Your objective
Search each line below for the word "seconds" and list those that contain it.

※

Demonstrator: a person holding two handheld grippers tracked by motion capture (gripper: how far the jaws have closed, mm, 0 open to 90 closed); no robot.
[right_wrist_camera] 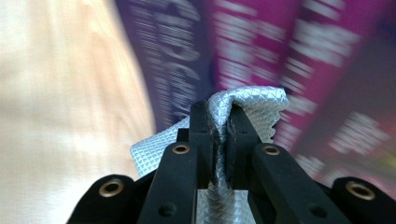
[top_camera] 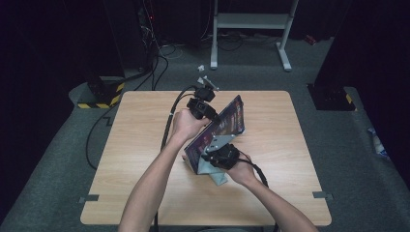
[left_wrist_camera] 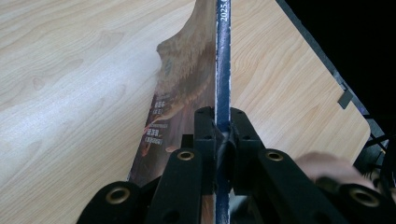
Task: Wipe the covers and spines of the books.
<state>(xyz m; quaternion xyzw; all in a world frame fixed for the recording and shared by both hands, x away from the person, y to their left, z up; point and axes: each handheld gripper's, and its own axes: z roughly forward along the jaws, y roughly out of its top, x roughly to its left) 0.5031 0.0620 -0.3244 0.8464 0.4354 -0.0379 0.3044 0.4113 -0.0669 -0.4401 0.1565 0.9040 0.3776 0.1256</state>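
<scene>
Between the jaws of the left gripper (left_wrist_camera: 222, 135): the edge of a magazine (left_wrist_camera: 187, 88), pinched tight, seen edge-on in the left gripper view with its dark spine running straight up toward twelve o'clock. In the high view this left gripper (top_camera: 209, 112) sits at the magazine's (top_camera: 220, 130) upper edge, about eleven o'clock of it, and holds it tilted up off the table (top_camera: 145, 145).

Between the jaws of the right gripper (right_wrist_camera: 218, 126): a fold of silver-grey, diamond-textured cloth (right_wrist_camera: 252, 105), clamped firmly; loose cloth spills out toward seven o'clock. In the high view the right gripper (top_camera: 220, 157) rests at the magazine's lower edge, about six o'clock, with the cloth (top_camera: 218, 176) trailing below it onto the table.

Item: magazine, purple-and-magenta glossy cover with pale lettering, blurred in the right gripper view. Position: near the table's centre, propped at a slant, lower corner at or near the wood.

Surroundings: light wooden table; grey carpet; a white metal stand (top_camera: 251, 29) at twelve o'clock; black cables (top_camera: 169, 125) trailing from the left gripper.

Step in hand, as judged: wiping the cover with the cloth while the other gripper steadies the magazine.

Next move calls for: a flat, light stroke across the cover, cloth kept pinched, and the left hold firm so the magazine does not twist or slip.
</scene>
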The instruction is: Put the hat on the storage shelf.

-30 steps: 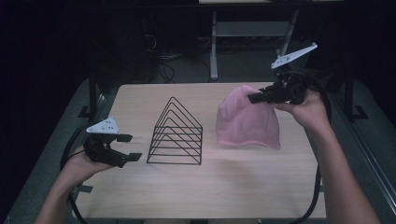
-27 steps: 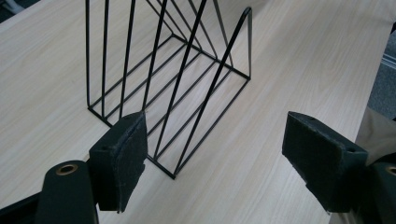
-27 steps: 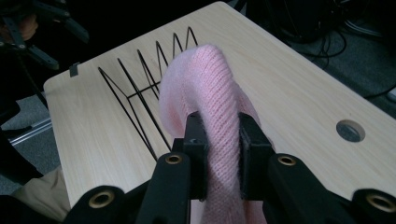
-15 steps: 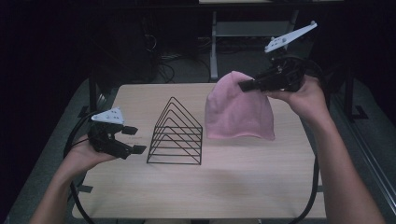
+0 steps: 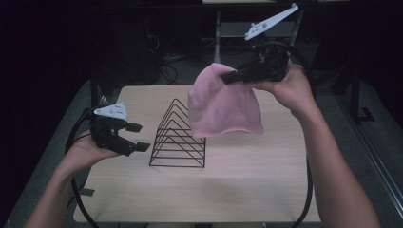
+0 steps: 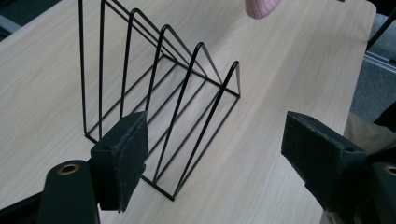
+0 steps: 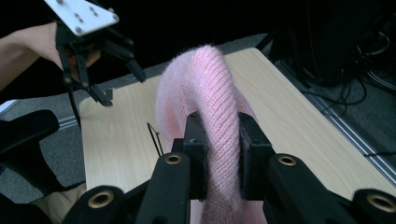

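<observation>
Hat [image 5: 222, 107], pink and knitted, hangs clear of the table [image 5: 247, 190], raised above its far right part. Its crown is pinched between the jaws of the right gripper [image 5: 228, 77], which are clamped together on a fold of the knit; the right gripper view shows both pads [image 7: 196, 144] pressing into that fold [image 7: 217, 135]. The open brim hangs downward, with its lower left edge overlapping the top of the wire rack [image 5: 178, 137] as seen from the high view; whether cloth and wire touch cannot be told.

The rack, black and built of triangular wire dividers, stands upright near the middle of the table, a little toward the left edge. In the left gripper view its dividers [image 6: 159, 93] rise just ahead of the jaws, and a corner of the hat [image 6: 261, 7] shows at the top.

The left gripper [image 5: 135, 137] is held just left of the rack, over the left edge region of the table, pointing toward the rack. Its jaws stand wide apart with nothing between them, and the pads [image 6: 123, 158] are clear of the wire.

The right hand [image 5: 290, 88] holds its gripper above the far right corner.
</observation>
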### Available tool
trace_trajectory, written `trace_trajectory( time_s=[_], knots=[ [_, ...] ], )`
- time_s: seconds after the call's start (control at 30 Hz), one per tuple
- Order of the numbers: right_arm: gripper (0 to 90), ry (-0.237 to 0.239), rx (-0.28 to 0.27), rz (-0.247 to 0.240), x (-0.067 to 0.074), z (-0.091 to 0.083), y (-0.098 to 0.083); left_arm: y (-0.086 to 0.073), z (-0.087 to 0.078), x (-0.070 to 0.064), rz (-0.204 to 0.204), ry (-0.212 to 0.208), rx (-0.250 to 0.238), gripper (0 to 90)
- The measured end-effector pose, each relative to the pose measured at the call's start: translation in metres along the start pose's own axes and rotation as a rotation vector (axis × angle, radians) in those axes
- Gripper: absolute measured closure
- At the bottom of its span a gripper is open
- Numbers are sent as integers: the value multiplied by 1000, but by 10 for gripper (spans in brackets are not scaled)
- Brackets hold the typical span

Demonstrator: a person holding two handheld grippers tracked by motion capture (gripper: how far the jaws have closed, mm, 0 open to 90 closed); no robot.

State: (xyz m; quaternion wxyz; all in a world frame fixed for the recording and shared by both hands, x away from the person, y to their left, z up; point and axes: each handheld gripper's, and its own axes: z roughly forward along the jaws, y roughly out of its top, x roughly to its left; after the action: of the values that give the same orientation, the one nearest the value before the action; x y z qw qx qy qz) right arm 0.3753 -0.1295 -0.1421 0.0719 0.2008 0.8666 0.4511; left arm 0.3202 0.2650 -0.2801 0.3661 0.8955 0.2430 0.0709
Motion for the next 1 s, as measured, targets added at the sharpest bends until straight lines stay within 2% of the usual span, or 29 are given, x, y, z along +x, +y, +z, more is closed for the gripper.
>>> trace_trajectory(
  time_s=[0.07, 0.17, 0.4, 0.7, 0.9, 1.0],
  knots=[
    [761, 8, -5, -6, 2, 3, 5, 2, 0, 0, -4, -5, 4, 231],
    [759, 20, 0, -16, 5, 9, 15, 6, -1, 1, 18, -1, 14, 231],
    [757, 34, 0, -42, 12, 18, 30, 17, -7, 3, 32, -9, -16, 231],
    [757, 64, -1, -74, 21, 32, 48, 28, -13, 10, 26, -48, -35, 306],
    [757, 77, -3, -96, 24, 39, 56, 30, -12, 12, 29, -64, -37, 321],
    [758, 80, -15, -113, 26, 41, 62, 29, -12, 15, 22, -87, -41, 327]
  ],
)
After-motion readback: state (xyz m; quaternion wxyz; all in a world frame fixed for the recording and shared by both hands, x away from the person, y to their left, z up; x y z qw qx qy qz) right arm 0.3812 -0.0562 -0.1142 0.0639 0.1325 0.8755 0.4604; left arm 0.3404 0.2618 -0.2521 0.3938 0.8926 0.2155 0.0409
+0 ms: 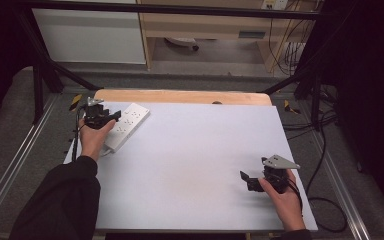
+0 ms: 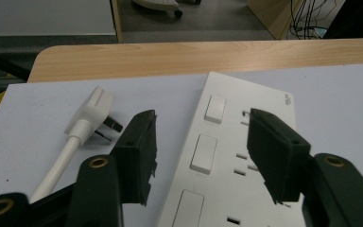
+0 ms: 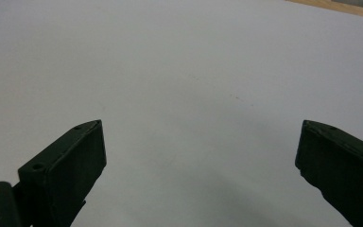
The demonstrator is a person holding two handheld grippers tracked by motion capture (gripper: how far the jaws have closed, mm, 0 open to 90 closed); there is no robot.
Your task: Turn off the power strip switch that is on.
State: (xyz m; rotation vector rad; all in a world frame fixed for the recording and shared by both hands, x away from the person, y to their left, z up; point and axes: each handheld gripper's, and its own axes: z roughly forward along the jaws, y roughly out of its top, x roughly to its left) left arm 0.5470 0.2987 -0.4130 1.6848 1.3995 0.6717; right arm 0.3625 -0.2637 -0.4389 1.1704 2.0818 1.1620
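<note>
In the upper left of the high view, the left gripper sits over the near half of a white power strip, which lies slantwise on the pale grey mat covering the wooden table. The left gripper view shows its jaws parted, with the strip's rocker switches and socket slots between and below them; the pads press on nothing, so the gripper is released. A small grey mark is printed near the strip's far right corner, too small to read. No other writing can be made out on the strip.

Left of the strip in that view, the white plug lies on its side on the mat, dark prongs pointing toward the strip, just beside the left jaw tip but apart from it. Its white cord runs down toward the lower left of the frame.

The right gripper rests at the lower right of the high view, well apart from the strip, held in the person's right hand. In the right gripper view its jaws stand wide over bare mat, released and holding nothing.
</note>
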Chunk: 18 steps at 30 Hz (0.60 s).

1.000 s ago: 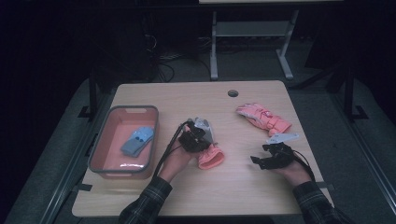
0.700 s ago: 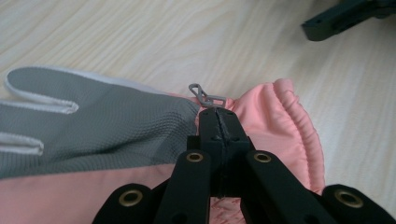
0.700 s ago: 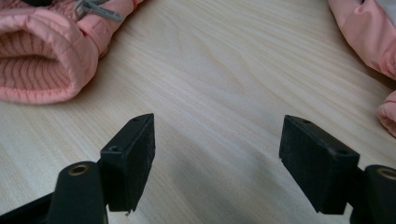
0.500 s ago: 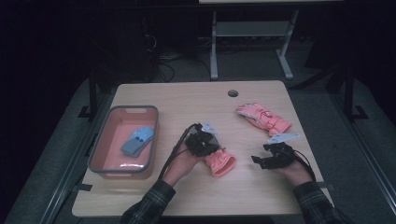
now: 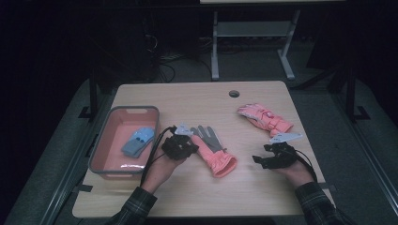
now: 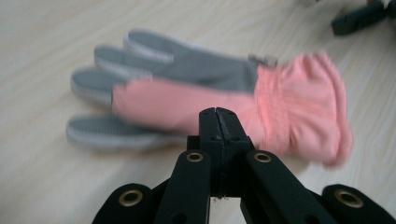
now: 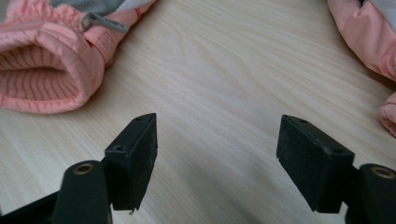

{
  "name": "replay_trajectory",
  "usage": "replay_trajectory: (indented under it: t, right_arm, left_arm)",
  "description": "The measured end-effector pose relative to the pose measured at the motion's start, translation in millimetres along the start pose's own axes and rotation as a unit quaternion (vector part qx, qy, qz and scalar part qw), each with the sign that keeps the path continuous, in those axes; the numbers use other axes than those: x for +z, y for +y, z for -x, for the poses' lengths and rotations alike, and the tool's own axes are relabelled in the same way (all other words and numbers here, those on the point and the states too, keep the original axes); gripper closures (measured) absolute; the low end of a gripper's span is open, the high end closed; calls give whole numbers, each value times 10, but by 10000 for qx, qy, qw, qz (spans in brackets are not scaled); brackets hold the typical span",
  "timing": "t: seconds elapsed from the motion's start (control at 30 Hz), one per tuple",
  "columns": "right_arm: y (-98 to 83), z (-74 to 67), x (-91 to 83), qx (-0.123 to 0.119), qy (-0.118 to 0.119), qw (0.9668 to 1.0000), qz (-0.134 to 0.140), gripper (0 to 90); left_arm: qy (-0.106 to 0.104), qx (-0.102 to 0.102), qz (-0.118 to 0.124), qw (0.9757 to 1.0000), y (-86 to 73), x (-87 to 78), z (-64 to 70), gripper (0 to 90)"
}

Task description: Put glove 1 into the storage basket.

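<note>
- A pink bin (image 5: 101, 154) at the table's left holds a blue item (image 5: 139, 140)
- My left gripper (image 5: 180, 146), jaws clenched together on nothing, sits beside the pink and grey glove (image 5: 213, 151), lying flat mid-table
- My right gripper (image 5: 272, 158) has just been closing slightly, jaws apart and empty
- A second pink glove (image 5: 265, 119) lies beyond it

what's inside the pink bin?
The pink bin holds a blue glove, lying flat near its far right side. The bin floor under the glove is covered, so anything beneath can't be seen.
</note>
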State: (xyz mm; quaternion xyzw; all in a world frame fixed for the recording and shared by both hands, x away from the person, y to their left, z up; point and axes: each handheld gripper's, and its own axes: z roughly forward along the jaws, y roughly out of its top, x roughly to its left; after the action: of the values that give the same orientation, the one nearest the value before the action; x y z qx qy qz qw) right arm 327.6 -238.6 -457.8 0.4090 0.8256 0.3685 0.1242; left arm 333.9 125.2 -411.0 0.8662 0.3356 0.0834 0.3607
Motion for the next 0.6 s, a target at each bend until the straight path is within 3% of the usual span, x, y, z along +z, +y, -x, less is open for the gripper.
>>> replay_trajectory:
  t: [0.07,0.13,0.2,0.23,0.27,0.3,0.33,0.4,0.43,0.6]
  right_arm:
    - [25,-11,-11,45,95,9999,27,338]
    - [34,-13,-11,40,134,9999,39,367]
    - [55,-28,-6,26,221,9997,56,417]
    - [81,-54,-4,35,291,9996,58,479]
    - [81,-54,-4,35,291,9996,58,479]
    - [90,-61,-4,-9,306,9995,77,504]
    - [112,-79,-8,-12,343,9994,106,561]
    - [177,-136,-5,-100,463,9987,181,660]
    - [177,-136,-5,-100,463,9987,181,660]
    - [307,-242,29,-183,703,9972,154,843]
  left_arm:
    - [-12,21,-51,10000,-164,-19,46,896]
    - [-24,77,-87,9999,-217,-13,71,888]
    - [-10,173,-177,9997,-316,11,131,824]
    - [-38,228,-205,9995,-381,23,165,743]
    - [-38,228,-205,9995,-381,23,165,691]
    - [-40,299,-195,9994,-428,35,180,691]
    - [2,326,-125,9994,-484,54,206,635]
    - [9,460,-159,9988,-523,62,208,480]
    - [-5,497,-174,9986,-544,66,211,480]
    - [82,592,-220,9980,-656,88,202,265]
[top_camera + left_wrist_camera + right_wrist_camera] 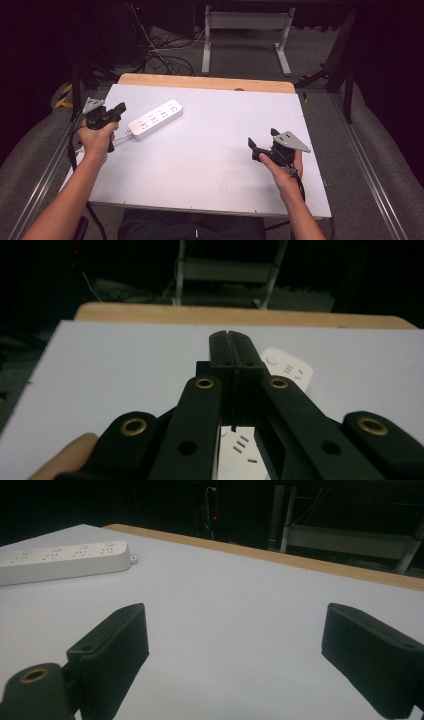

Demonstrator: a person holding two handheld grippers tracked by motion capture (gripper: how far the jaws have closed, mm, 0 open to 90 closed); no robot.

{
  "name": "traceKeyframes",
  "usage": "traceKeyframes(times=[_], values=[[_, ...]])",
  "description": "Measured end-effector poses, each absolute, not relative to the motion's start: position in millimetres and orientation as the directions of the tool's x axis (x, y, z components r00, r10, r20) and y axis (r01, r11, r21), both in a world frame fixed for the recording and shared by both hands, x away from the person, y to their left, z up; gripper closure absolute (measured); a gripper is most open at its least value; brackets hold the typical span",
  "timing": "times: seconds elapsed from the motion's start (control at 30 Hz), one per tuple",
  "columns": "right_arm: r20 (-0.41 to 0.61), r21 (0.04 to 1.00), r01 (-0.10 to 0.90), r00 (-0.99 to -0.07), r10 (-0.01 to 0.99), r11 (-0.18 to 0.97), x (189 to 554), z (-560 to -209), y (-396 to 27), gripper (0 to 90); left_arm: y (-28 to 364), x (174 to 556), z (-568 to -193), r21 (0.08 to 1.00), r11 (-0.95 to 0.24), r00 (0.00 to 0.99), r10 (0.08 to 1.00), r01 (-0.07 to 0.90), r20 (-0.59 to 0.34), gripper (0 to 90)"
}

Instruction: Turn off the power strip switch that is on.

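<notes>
A white power strip (155,119) lies aslant on the white table top (210,150), at the left toward the back. My left gripper (120,107) hovers just left of the strip's near end, jaws pressed together with nothing between them. In the left gripper view the shut jaws (231,347) point over the power strip (287,369), which passes beneath them. My right gripper (261,138) is held over the right part of the table, jaws wide apart and empty. The right gripper view has the power strip (65,560) far off at upper left, beyond the open gripper (240,650).
A wooden strip (205,82) edges the table's far side. Beyond it stand a white metal frame (245,35) and tangled cables (165,55) on the dark floor. A metal rail (370,175) runs along the table's right side.
</notes>
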State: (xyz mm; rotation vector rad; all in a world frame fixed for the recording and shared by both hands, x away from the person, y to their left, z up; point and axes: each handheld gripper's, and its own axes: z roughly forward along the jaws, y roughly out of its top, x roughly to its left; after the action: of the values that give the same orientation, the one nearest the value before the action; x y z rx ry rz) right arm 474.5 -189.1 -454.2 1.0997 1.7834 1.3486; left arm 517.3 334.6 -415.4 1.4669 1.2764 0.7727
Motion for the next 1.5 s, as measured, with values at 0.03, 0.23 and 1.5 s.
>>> traceKeyframes(times=[0.03, 0.23, 1.5], values=[[-0.004, 0.963, 0.240, -0.446, 0.895, 0.124, 474.5, -454.2, -189.1, 12.1, 334.6, 517.3, -415.4, 0.945, 0.059, 0.238, 0.961, 0.321, -0.141, 90.0], [-0.003, 0.962, 0.243, -0.447, 0.895, 0.125, 474.1, -454.5, -189.1, 12.1, 346.4, 479.7, -414.2, 0.977, 0.106, 0.184, 0.973, 0.183, -0.140, 90.0], [-0.019, 0.961, 0.239, -0.453, 0.891, 0.142, 469.0, -455.4, -188.9, 12.7, 335.9, 449.2, -426.1, 0.974, -0.003, 0.228, 0.972, 0.229, -0.050, 8.0]])
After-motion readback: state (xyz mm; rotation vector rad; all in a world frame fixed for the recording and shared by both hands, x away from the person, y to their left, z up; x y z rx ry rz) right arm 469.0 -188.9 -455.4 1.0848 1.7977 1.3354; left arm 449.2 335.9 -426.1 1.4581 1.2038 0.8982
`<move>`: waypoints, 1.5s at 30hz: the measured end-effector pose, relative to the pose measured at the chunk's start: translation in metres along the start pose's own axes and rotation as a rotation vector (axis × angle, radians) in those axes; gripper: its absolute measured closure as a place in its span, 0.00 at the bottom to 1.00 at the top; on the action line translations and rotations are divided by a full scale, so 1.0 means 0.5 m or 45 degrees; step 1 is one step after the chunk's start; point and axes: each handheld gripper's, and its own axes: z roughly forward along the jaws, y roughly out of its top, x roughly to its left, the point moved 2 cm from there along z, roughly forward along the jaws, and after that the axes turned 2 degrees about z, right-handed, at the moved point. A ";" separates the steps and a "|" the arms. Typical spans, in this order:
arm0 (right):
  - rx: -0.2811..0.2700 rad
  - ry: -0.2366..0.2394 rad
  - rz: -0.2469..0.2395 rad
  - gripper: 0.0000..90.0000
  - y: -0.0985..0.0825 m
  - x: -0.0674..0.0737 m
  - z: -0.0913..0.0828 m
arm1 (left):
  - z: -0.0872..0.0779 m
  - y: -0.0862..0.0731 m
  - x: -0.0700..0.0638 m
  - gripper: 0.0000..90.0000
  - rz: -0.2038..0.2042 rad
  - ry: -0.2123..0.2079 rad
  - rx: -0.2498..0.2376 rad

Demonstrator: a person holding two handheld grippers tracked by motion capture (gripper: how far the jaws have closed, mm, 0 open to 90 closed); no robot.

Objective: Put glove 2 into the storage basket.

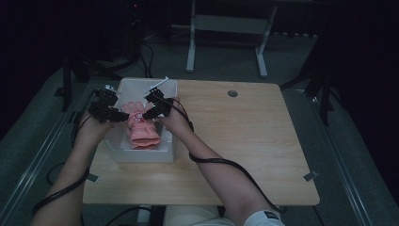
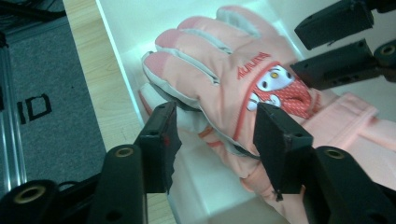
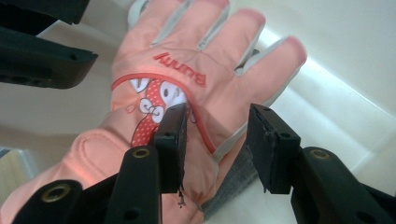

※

Solution below
- time_s: seconds after the call's start (control at 30 Hz), one per tuple
  "timing": "t: seconds elapsed from the motion's start (control at 30 Hz), one per tuple",
  "timing": "times: seconds elapsed from the motion's start (control at 30 Hz), one per tuple",

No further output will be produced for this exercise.